Почему она любила меня? «Ты ангел, ослепленный какой-то жуткой, безумной целью – прорваться во что бы то ни стало в ад, - но лишь разбивающий свои крылья о Землю», - говорила она. Не питая иллюзий на мой счет и будучи посвященной в каждую грязную историю, она обнимала меня, гладя по волосам как напроказившего ребенка. «Ты хорошая, Елена, ты чудесно хорошая»…
Я должна быть сильной, чтобы оправдать веру Софии в меня. Больше никаких треклятых сигарет! Ни за что! Ни под каким соусом! К черту, к черту, к черту!

Весна
Кажется, я снова обманула себя. Не так-то просто разобраться, кто я такая, Елена Уорнер, с не очень-то ясными представлениями «что такое хорошо, а что такое плохо», с непреодолимой тягой к адреналину – пусть глупо, пусть опасно, пусть мой разум ползает на коленях, прося прислушаться к нему, я нет-нет, а загляну в окна какой-нибудь заброшки, обвитой диким плющом и вьюнком, с покосившейся, ржавой, поскрипывающей калиткой, как будто чуть-чуть приоткрытой, как будто зовущей меня, - и привязавшейся, как ни постыдно признавать, к сигаретам – да, гадость, да, фу-фу-фу, но пачка Винстона надежно спрятана в моем рюкзаке – никто не увидит, никто не узнает, как я, словно преступник, укрывшись за гаражами, выкуриваю сигаретку, уже и не считая, ведь с каждым днем число только возрастает и этот привкус, противный, рвотный, но не заглушаемый ничем, даже тортиком три шоколада, преследует меня… Но ко всему выше перечисленному я - преданный друг, готовый вытащить друга из гиены огненной – собственно, только туда и осталось залезть Юлии, чтобы меня удивить, - я любящая и любимая дочь, как-то построившая мостик над пропастью между лагерями отцов и детей, и я хороший человек, потому что если и врежу кому, то только себе самой…
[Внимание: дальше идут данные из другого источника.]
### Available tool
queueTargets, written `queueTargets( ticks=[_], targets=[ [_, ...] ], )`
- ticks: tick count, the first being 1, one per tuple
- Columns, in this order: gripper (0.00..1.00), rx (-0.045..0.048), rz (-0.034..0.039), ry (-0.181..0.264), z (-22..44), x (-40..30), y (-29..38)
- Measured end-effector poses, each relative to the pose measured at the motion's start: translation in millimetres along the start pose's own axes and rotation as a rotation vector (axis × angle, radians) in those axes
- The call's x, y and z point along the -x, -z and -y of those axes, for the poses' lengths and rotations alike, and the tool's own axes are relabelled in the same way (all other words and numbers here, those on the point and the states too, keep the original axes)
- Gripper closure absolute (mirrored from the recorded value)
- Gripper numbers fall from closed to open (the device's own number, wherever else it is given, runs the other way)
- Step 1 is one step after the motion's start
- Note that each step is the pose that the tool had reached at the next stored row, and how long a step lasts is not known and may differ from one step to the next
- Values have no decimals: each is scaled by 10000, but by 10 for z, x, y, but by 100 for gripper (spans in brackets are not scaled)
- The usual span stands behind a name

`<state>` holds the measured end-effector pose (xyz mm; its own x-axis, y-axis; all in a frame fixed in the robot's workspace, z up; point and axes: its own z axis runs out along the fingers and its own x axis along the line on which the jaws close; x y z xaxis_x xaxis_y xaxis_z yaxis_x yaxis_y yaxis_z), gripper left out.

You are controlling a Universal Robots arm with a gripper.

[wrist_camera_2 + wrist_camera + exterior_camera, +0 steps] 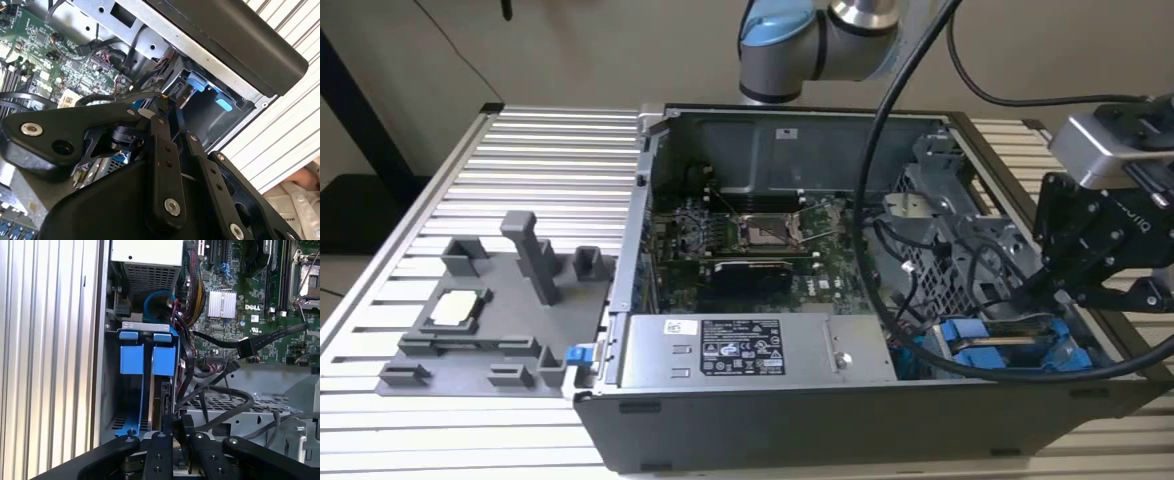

Так кто же я? Боюсь, разделение на «хороших» и «плохих» тут не сработает… я не могу отказаться от Юлии. Она как амфетамин, - и до могилы может довести! – но что за жизнь без приключений? Скука. Я благодарна ей за каждый неверный шаг, который мы совершили вместе: один оступился – другой удержал. Наверное, это и есть настоящая дружба. Ведь ее номер я вспоминаю первым, если случится что-то хоть немного выходящее за рамки «рутины». Чтобы разделить или радость, не тихую, а брызжущую шампанским, или грусть, не унылую, а кроваво-винную, с нотками меланхолии, или приключение, в котором она не преминет поучаствовать. Да, она с таким багажом недостатков, что в самолет не пустят – тяжеловат. Но я любила ее именно такой, неугомонной чудачкой, очаровательной Харли Квин во плоти!
От Софии я и не пробую отказаться. Она – моя пристань, голубая лагуна с серебрящейся, полной солнечных зайчиков и рыбок-клоунов, напевающей колыбельные, нашептывающей сказки, шелестящей водой, студеной, отрезвляющей, освежающей, теплой, как парное молочко, с узорами из лепестков ромашек да одуванчиков… София – «чистейшей прелести чистейший образец». И все же в ее совершенстве и кроется единственный изъян: она идеальна, как мраморная статуя на Олимпе, которой можно сколь угодно долго восхищаться, но, как ни желай, она останется стоять в доме Богов, а в ближайшую кафешку за ледяным мартини, просто необходимом в истинно греческую жару, пойдешь один…

На следующий день у меня запланировано посещение больницы. Нет, не действующей, куда давно пора бы меня упрятать, а заброшенной…  я как будто слышу хруст битого стекла под ногами, чувствую мшистый камень под пальцами, вдыхаю затхлый запах сырости, плесени, пыли, жадно читаю неразборчивые корявые осыпающиеся штукатуркой надписи… Больница эта – край чудес, зашел в нее – навек исчез... Глупо, конечно, но жизнь скучна без глупостей!